Below are the data; count the lines with the string "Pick" in them and give that number only.

++++ DATA BLOCK ++++

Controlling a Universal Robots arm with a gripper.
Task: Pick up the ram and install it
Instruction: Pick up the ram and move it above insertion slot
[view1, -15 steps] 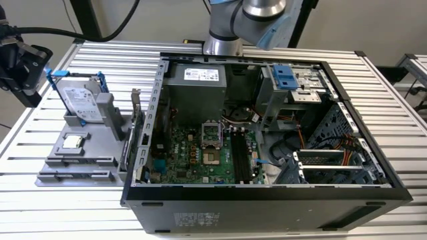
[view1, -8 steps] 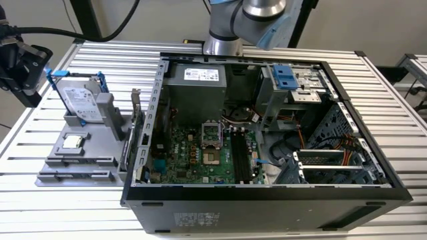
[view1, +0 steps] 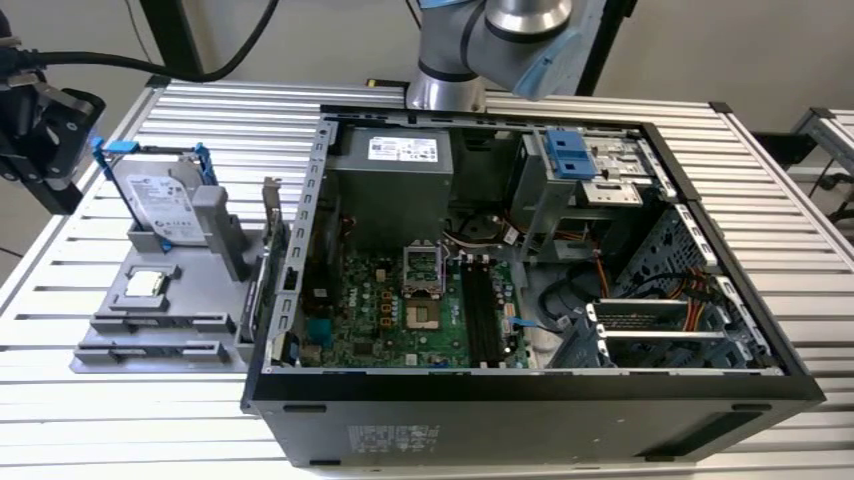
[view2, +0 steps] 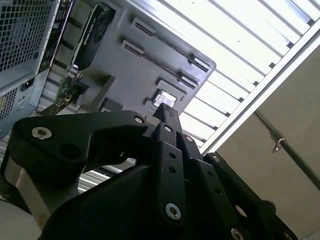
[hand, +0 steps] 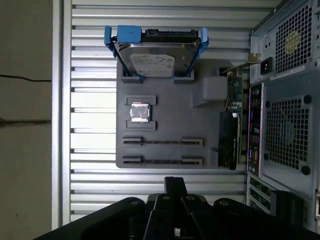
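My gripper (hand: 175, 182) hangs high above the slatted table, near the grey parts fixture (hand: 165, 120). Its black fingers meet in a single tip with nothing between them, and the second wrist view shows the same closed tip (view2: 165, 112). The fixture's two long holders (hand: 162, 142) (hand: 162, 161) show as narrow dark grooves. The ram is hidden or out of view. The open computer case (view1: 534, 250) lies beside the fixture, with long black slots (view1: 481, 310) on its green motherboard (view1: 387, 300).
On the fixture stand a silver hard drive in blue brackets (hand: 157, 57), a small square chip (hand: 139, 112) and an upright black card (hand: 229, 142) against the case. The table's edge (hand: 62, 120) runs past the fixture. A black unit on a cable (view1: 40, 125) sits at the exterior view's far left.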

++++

* TASK RESULT
2